Task item
Nothing but the lines from the one containing "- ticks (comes" through the one containing "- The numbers", both included, should be given again, each exactly as written below.

Start of Supplied material

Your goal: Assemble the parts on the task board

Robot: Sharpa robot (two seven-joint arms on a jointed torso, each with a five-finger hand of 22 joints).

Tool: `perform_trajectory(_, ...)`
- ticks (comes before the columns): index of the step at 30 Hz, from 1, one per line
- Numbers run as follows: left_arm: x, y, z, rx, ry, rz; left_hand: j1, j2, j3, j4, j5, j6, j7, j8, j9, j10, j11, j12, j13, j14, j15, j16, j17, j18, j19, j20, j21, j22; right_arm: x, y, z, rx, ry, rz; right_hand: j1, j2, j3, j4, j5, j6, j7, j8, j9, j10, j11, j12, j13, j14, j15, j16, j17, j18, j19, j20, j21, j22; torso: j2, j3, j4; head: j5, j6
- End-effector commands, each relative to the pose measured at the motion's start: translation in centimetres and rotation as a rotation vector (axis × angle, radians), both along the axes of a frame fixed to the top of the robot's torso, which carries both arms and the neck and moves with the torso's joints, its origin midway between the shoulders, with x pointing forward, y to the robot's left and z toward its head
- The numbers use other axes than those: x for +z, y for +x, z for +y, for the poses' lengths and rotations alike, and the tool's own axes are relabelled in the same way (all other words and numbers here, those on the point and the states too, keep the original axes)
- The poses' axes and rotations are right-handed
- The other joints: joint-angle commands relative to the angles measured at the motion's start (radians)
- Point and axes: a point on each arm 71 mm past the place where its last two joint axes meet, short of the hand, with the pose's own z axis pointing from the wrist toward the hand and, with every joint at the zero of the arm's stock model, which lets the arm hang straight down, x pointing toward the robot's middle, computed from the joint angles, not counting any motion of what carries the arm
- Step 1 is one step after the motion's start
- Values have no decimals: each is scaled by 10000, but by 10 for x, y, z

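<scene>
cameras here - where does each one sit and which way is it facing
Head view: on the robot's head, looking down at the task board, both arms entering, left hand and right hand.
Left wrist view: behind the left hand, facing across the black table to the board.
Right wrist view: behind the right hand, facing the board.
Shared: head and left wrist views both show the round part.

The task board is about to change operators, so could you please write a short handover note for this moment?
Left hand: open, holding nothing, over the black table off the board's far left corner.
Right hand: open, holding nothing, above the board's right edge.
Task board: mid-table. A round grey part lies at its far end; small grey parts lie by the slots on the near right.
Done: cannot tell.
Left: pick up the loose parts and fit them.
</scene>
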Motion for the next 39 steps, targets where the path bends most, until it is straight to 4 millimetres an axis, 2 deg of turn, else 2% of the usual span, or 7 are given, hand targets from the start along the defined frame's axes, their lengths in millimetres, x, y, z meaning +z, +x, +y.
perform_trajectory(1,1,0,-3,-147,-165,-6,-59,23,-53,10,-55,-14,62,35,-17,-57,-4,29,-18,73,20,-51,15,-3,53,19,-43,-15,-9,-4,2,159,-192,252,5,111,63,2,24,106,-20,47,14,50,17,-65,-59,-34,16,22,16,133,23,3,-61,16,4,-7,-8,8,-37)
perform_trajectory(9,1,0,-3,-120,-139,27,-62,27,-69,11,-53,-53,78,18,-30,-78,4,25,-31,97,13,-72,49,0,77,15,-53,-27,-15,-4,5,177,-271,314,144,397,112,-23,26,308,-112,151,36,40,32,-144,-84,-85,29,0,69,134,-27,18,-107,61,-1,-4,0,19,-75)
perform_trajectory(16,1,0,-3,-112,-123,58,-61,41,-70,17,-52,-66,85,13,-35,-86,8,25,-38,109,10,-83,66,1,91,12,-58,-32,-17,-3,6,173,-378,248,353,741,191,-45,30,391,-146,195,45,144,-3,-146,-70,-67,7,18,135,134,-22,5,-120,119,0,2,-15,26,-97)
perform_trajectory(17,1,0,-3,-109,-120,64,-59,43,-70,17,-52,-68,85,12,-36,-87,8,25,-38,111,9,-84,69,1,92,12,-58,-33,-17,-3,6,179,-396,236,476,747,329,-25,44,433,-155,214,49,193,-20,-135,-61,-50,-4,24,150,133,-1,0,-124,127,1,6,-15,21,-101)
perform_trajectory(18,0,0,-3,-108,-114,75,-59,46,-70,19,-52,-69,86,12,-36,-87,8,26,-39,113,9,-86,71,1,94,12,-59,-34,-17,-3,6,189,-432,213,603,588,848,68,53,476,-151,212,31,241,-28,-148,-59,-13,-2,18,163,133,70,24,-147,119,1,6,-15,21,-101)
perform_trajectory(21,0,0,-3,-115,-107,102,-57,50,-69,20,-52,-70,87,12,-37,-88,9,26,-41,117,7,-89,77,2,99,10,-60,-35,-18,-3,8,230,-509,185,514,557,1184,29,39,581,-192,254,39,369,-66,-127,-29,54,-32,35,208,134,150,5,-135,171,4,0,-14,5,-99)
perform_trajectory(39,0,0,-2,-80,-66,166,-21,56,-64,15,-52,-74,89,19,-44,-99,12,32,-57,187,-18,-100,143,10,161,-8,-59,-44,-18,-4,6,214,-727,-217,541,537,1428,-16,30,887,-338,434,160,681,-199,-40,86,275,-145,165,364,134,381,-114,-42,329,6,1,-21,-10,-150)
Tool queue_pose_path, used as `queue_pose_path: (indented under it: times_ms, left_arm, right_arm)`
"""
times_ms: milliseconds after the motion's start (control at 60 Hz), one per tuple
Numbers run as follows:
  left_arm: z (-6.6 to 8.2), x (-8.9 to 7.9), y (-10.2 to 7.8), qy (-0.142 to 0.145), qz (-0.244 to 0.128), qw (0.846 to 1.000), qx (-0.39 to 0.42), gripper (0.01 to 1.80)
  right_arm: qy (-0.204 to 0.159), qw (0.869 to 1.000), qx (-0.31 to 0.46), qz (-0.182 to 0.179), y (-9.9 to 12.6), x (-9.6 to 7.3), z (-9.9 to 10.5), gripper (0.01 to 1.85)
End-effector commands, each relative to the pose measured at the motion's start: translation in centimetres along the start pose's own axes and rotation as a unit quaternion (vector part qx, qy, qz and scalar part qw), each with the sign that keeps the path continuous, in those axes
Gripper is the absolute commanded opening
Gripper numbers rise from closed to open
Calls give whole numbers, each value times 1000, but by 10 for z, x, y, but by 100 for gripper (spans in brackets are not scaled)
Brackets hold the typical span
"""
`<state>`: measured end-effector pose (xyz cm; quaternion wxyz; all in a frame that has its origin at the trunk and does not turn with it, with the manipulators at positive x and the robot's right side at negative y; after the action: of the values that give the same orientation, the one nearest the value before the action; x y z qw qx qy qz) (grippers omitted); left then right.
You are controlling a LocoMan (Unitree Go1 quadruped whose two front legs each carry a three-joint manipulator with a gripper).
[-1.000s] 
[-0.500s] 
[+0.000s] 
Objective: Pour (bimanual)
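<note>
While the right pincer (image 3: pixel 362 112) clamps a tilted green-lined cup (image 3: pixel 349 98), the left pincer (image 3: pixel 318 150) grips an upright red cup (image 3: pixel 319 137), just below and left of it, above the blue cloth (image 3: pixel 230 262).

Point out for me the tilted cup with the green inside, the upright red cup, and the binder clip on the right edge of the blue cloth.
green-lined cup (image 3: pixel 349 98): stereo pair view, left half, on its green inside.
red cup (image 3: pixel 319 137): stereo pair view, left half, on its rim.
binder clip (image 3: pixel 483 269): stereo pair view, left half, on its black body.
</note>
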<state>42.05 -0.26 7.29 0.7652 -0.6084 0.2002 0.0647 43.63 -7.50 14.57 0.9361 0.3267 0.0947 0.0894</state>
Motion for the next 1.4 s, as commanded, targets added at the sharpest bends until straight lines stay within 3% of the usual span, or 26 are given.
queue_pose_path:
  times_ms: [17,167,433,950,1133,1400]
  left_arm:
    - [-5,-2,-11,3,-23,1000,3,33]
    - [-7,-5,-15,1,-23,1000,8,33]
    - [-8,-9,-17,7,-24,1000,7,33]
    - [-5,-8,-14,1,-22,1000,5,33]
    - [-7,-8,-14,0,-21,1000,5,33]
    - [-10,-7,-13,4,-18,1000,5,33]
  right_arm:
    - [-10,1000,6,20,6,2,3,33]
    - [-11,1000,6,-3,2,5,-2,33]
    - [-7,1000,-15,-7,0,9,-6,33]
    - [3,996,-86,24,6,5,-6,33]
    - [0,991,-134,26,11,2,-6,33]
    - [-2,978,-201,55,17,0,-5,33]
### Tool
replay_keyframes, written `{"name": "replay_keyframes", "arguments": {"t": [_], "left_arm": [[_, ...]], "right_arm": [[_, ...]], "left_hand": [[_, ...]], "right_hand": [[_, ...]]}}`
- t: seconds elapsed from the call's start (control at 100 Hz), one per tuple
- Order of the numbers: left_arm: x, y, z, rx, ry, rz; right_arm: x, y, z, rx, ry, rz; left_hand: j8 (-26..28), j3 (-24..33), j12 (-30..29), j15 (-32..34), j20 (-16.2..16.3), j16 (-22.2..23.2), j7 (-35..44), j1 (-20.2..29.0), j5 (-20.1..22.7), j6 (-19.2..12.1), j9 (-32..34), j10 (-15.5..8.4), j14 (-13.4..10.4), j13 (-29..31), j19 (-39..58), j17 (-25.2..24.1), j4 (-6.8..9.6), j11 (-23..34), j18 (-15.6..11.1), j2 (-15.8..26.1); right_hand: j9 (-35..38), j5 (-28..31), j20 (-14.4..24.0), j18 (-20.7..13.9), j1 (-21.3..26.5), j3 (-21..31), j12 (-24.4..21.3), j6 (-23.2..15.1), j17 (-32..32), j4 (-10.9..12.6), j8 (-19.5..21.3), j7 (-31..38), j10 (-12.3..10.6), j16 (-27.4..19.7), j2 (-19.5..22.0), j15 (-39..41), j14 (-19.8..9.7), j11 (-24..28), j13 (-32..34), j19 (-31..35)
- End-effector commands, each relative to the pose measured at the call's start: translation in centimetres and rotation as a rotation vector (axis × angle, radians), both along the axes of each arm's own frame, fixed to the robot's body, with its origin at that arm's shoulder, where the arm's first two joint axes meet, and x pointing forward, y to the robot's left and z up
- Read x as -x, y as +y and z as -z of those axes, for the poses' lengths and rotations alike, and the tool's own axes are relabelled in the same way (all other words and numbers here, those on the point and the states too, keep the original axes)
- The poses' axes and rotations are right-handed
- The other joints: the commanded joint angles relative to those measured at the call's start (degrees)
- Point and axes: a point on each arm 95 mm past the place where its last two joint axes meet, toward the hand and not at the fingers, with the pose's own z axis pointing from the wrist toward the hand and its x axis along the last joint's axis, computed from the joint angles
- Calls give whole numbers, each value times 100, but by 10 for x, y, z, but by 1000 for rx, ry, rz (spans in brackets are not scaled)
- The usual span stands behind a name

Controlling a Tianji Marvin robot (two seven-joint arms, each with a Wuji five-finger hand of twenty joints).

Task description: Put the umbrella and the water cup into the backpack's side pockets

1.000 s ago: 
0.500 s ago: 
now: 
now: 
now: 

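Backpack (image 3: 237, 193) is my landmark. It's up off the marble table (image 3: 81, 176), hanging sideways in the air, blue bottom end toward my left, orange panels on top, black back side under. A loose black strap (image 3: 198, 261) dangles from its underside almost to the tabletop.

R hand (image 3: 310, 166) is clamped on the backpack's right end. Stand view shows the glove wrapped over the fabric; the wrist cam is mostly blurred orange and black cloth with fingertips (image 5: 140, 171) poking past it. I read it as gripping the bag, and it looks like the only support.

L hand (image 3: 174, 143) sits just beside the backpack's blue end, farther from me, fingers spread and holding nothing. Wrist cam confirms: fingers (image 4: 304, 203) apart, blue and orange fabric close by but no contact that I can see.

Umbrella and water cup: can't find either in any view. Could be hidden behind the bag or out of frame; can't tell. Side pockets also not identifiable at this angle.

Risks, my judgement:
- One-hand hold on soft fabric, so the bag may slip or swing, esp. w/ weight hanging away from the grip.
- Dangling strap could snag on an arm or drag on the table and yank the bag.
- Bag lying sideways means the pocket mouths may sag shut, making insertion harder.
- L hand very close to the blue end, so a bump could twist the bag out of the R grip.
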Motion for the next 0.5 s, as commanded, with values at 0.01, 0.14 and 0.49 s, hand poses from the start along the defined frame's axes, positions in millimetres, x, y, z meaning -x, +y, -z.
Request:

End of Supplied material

Exercise answer
- ticks (comes before the columns): index of the step at 30 Hz, from 1, one per line
- Numbers run as follows: left_arm: x, y, z, rx, ry, rz; left_hand: j1, j2, j3, j4, j5, j6, j7, j8, j9, j10, j11, j12, j13, j14, j15, j16, j17, j18, j19, j20, j21, j22; right_arm: x, y, z, rx, ry, rz; right_hand: j1, j2, j3, j4, j5, j6, j7, j8, j9, j10, j11, j12, j13, j14, j15, j16, j17, j18, j19, j20, j21, j22; torso: j2, j3, j4; head: j5, j6
- End-effector commands, each relative to the pose measured at the motion's start: translation in centimetres and rotation as a rotation vector (axis × angle, radians), both along the axes of a frame fixed to the top of the robot's torso, which carries both arms and the neck and moves with the torso's joints, its origin midway between the shoulders, with x pointing forward, y to the robot's left and z toward its head
- The numbers use other axes than those: x for +z, y for +x, z for +y, for the poses' lengths and rotations alike, and the tool's own axes are relabelled in the same way (all other words and numbers here, those on the point and the states too, keep the original axes)

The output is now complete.